Our immigration law is more Soviet than free market. There is no other way to describe a system with a cap as arbitrary as 226,000 green cards for family preference immigrants and federally set minimum wage controls for temporary farm workers in every state — and many more.
There’s a large black market of illegal immigrants and centuries-long green card backlogs for some applicants. Skilled workers on the H-1B visas can’t switch jobs without government permission, and there is no entrepreneur visa.
Obama tried every way to cope. He forced local police to cooperate with federal immigration enforcement, detained Central American asylum seekers nearly en masse and pressured Mexico to increase enforcement at its southern border. After all that, he relaxed interior enforcement with executive actions and granted work permits to some illegal immigrants.
Now President Trump is following Obama’s example of setting immigration policy by executive order. Trump said that “we are going to restore the rule of law in the United States” as he signed executive orders to boost enforcement and expand the border wall.
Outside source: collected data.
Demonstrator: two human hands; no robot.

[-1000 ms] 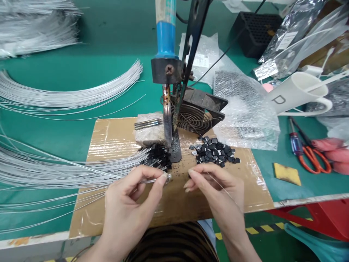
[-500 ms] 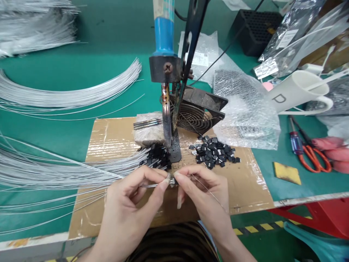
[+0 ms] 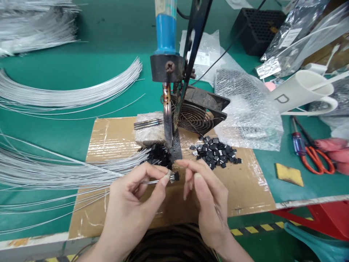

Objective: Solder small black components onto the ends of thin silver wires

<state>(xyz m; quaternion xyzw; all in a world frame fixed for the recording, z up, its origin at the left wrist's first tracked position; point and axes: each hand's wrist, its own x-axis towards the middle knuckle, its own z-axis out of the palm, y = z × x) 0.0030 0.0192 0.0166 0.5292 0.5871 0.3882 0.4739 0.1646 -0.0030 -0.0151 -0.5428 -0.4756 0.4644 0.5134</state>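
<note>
Far left on table [image 3: 109, 67]: big wire bundle [image 3: 35, 27] at back, curved wire bundle [image 3: 68, 97] mid, long wire bundle [image 3: 73, 174] in front, its ends over cardboard [image 3: 102, 142] by dark cluster [image 3: 159, 154]. Left hand [image 3: 133, 200], grip closed, thumb and index pinching wire [image 3: 152, 181]; small metal connector [image 3: 172, 177] just past fingertips, black piece [image 3: 176, 176] at its right end. Behind: whitish block [image 3: 148, 136], metal rods on top; blue-handled iron [image 3: 165, 34] in stand, tip down. Right hand [image 3: 211, 200], grip partly open, thumb and index apart, just right of black piece, not pinching it; palm contents can't tell. Fan [image 3: 199, 116] behind, tilted. Black parts pile [image 3: 216, 153] on cardboard, beyond right hand. Further right: bubble wrap [image 3: 249, 112], yellow sponge [image 3: 289, 174], white mug [image 3: 300, 92] tilted, screwdriver [image 3: 299, 144], orange-handled tool [image 3: 317, 160].
</note>
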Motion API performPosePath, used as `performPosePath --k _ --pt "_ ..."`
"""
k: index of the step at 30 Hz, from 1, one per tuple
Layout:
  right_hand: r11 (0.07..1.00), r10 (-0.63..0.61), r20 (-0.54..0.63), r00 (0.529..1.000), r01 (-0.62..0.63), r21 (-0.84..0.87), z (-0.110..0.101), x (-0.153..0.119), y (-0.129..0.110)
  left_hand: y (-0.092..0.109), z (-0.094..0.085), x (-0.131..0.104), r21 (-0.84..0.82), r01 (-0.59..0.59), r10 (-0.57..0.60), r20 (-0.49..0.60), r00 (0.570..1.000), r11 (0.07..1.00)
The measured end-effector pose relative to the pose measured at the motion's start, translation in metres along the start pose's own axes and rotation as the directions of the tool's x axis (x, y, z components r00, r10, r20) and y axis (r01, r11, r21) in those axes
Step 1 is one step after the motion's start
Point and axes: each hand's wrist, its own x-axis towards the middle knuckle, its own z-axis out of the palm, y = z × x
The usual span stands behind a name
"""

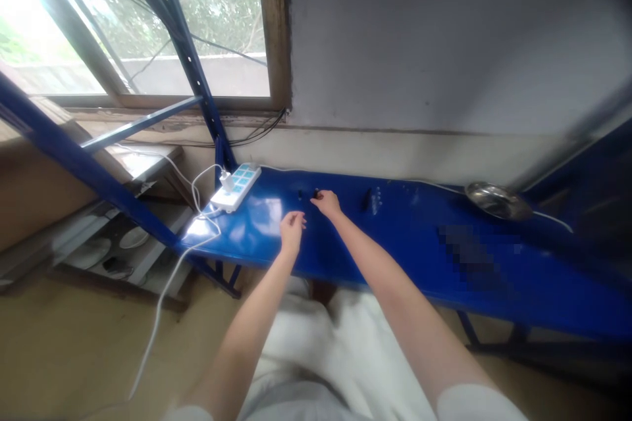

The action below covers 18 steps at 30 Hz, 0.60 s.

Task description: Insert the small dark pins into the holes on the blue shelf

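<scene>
Handling one small dark piece at the blue table, the step in hand as I judge it. My right hand: thumb and fingers closed on that piece, towards the table's far edge. My left hand: fingers curled, tips drawn together, nearer me; whether anything sits between them I cannot tell. Second dark piece: loose on the table, just left of the held one. Dark object and clear small bits: side by side, farther right. White power strip: left end. Metal dish: far right. Next move, to my mind: calls for a light, steady pinch, the loose piece undisturbed
</scene>
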Motion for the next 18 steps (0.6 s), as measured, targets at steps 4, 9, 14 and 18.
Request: performPosePath --k 4,9,14,18 --pt "0.999 0.009 -0.004 1.0 -0.009 -0.048 0.013 0.009 -0.002 0.001 0.0 -0.002 -0.003 0.011 -0.011 -0.003 1.0 1.0" --pt "0.997 -0.018 0.011 1.0 0.019 -0.08 0.022 0.014 -0.004 0.002 0.0 -0.002 0.018 0.009 -0.009 0.009 1.0 1.0" --pt "0.997 -0.008 0.007 1.0 0.009 -0.073 0.027 0.015 -0.006 0.002 0.0 -0.001 0.015 0.013 -0.013 0.018 1.0 1.0" --pt "0.997 -0.012 0.017 1.0 0.013 -0.076 0.028 0.016 -0.007 0.004 0.0 -0.002 0.022 0.009 -0.009 0.018 1.0 1.0"
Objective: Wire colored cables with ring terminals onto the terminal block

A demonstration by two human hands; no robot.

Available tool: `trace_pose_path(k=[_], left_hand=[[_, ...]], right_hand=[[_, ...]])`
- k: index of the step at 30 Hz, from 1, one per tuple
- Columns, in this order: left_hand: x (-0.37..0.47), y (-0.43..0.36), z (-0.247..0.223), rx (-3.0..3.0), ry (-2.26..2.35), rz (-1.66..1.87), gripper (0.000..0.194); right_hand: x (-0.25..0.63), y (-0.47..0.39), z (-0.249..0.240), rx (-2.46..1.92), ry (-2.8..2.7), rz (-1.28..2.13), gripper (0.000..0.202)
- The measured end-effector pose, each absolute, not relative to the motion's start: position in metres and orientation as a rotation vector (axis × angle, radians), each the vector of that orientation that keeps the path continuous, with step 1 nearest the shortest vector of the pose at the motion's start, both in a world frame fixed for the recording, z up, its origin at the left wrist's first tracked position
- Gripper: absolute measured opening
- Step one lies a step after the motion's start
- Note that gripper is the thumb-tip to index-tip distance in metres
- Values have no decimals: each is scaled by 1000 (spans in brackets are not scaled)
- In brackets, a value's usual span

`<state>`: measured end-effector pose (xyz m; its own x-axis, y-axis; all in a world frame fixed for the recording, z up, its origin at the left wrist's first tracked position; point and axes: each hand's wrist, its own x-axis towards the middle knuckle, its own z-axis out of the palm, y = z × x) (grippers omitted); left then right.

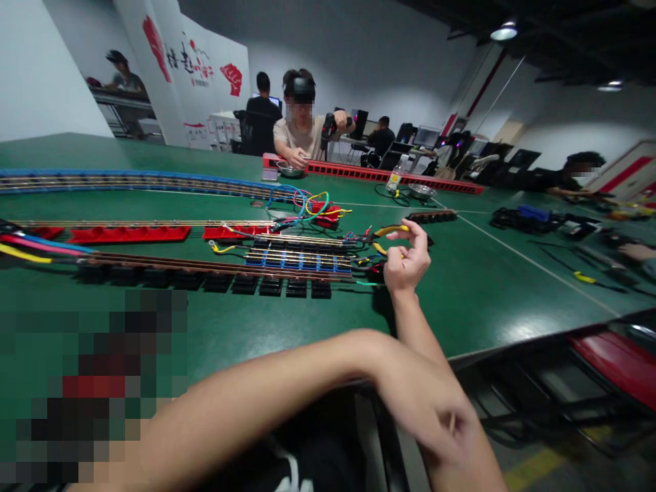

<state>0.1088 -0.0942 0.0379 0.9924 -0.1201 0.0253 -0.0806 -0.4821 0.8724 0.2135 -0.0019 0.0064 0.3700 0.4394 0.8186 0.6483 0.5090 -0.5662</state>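
Observation:
My right hand (407,263) reaches out over the green table at the right end of the strips. Its thumb and fingers close round the yellow-and-black handles of pliers (392,229), whose tips lie among thin wire ends. Beside them are a blue slotted strip with metal rods (297,260) and a brown rail on black blocks (205,266). My left arm (256,376) crosses in front of me from the lower left. My left hand (410,389) seems to lie against my right arm near the elbow; its fingers are blurred and I cannot make them out.
Red trays (130,234) and a long blue curved rail (128,182) lie further back. Loose coloured wires (310,205) stand up behind the strips. Across the table a person holds a power drill (328,128) near a metal bowl (290,169). A red chair (620,362) stands right.

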Motion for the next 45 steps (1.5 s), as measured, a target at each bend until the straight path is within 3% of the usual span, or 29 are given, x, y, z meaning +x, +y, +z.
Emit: trace_pose_path(k=[2,7,10,13,19,28,37,43,45], left_hand=[[93,-70,42,2129,-9,120,6],[39,-2,24,2537,889,918,25],[16,23,6,2564,1486,893,25],[6,33,-4,2539,1716,880,32],[7,38,-12,2578,1770,591,47],[8,40,-15,2597,1786,592,46],[8,40,-14,2629,1811,584,48],[8,39,-14,2626,1813,572,49],[9,38,-13,2624,1817,561,49]], right_hand=[[215,-1,7,-1122,-1271,-161,51],[213,-1,7,-1160,-1288,-149,48],[212,1,6,-1139,-1299,-121,47],[212,2,4,-1124,-1312,-116,42],[209,5,2,-1091,-1333,-115,39],[214,10,3,-1152,-1393,-202,26],[211,8,1,-1069,-1450,73,34],[217,8,6,-1082,-1519,225,58],[218,8,6,-1090,-1563,251,56]])
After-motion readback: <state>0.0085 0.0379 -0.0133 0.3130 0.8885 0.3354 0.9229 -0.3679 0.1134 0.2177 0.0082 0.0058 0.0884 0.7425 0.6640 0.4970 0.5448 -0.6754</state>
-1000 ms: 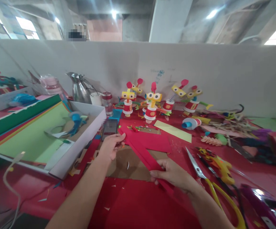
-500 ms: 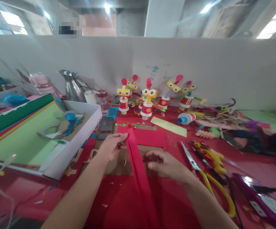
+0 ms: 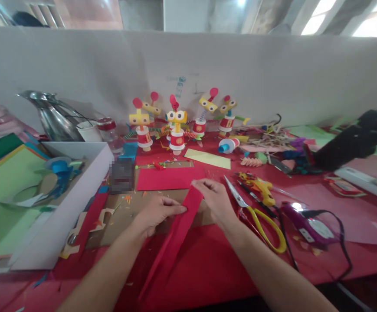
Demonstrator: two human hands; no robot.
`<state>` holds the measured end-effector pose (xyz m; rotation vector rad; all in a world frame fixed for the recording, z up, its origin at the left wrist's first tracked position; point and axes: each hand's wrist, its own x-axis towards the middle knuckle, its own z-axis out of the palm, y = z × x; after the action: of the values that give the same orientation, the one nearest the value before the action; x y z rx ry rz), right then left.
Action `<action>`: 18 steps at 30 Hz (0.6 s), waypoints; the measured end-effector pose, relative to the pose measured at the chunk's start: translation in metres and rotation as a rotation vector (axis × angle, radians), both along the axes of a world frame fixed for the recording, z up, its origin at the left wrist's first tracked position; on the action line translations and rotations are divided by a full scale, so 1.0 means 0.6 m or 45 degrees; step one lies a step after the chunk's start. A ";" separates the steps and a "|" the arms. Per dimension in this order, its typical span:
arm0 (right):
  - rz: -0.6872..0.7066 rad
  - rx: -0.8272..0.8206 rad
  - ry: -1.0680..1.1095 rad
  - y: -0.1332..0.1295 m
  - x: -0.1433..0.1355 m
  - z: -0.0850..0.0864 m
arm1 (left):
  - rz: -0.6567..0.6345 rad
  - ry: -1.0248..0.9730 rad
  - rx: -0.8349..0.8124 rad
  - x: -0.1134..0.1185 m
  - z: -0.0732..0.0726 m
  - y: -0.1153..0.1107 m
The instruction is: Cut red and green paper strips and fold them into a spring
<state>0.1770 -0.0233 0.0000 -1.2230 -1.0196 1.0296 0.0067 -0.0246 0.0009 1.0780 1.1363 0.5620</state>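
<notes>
Fingers of the left hand (image 3: pixel 158 213) and right hand (image 3: pixel 214 195) are closing on a red paper strip (image 3: pixel 183 221), pinching it.

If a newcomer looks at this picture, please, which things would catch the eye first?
Probably first the group of yellow-headed cup figures with big round eyes, standing at the back before the pale wall. Next, perhaps, the bright red strip in the middle, held by the left hand and the right hand. Then the yellow-handled scissors, lying open just right of the hands.
</notes>
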 end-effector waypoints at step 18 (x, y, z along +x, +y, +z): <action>0.173 -0.260 -0.144 0.020 0.059 0.000 | -0.268 1.262 0.683 -0.156 0.035 0.059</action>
<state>0.2121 -0.0114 0.0001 -1.4060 -1.1186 1.2042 -0.0869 0.0108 0.0220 2.0351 1.7282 0.1271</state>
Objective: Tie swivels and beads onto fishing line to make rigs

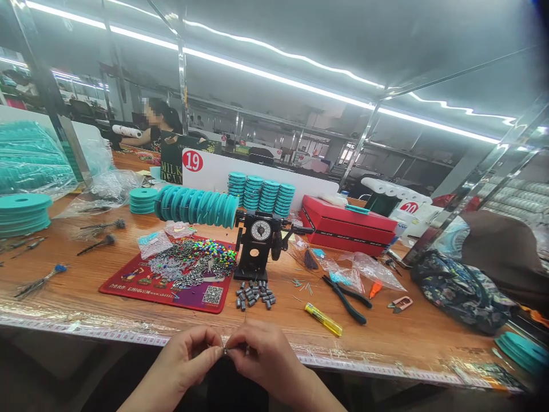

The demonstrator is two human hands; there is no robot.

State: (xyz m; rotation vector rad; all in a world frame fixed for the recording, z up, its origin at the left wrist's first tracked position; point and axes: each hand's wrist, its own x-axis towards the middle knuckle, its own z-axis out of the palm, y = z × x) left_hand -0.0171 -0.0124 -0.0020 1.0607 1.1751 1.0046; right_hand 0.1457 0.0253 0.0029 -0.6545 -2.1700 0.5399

Yet a border wall will create more illegality. A 2010 Department of Homeland Security paper found that more border enforcement increased human trafficking, as illegal immigrants had to rely on experienced smugglers to evade capture. More enforcement raised smuggling prices, which prompted cartels and others to enter the market and compete.
The rule of law requires three characteristics: predictable outcomes, equal application and consistency with our legal traditions of liberty. Current immigration laws satisfy none of those requirements in the best of times, and more government power, resources or executive edicts will not change that reality.
We need a ground-up rethinking of our entire immigration system. A new system ought to be flexible, embrace America’s traditional openness, and have clear and simple exclusions that are easily enforceable. President Trump will soon discover that more enforcement and executive edicts will create additional disorder because of the poorly crafted law.
Alex Nowrasteh is an immigration policy analyst at the Cato Institute.